INFORMATION PROVIDED:
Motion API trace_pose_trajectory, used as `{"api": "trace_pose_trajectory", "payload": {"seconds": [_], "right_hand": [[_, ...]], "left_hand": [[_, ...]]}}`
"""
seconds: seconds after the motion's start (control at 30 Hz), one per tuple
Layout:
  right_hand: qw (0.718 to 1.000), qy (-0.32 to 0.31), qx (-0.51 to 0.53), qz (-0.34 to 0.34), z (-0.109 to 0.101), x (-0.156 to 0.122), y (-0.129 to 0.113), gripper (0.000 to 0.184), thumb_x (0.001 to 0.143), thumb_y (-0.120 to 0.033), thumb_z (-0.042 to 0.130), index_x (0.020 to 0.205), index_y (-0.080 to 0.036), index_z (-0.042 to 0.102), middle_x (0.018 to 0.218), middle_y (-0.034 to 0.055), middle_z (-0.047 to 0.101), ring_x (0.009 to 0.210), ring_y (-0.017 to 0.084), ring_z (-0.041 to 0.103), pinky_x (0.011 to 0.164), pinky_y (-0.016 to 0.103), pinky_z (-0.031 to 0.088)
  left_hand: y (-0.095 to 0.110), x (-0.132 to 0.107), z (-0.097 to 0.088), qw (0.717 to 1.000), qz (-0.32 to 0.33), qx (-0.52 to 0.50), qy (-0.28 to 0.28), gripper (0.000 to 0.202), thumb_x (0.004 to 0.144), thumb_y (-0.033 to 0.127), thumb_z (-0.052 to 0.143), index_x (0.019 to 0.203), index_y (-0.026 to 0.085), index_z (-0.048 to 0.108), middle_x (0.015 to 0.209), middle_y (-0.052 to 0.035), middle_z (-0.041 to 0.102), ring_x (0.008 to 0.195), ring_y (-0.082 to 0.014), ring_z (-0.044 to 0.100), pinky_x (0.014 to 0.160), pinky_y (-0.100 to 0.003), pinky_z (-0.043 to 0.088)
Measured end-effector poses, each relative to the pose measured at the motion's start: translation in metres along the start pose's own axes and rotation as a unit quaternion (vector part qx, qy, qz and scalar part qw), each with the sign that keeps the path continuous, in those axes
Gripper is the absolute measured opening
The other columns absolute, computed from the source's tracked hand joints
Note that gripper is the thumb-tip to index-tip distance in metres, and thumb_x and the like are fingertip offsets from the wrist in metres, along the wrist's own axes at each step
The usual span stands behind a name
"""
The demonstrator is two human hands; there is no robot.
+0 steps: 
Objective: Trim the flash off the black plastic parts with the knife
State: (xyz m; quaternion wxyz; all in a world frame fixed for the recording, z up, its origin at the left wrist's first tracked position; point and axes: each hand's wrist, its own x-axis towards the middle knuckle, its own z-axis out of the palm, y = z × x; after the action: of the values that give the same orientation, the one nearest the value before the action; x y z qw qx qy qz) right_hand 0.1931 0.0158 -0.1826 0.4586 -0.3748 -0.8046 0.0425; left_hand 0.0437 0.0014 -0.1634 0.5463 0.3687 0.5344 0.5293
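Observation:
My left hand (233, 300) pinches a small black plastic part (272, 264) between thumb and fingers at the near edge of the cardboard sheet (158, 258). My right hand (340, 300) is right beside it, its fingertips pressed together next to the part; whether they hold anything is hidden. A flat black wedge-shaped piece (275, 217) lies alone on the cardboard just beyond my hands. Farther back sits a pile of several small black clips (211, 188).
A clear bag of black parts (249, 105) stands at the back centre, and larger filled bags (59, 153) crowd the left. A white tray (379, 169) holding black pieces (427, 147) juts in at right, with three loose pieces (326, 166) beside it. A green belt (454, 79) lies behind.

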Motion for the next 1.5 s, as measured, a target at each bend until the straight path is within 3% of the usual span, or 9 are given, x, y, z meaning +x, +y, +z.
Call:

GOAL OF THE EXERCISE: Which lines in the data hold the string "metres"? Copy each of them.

RESPONSE AREA:
Measured end-effector poses, each relative to the pose measured at the motion's start: translation in metres along the start pose's own axes and rotation as a unit quaternion (vector part qx, qy, qz and scalar part qw), each with the sign that keeps the path continuous, in those axes
Note that gripper is the thumb-tip to index-tip distance in metres, and thumb_x and the like are fingertip offsets from the wrist in metres, along the wrist's own axes at each step

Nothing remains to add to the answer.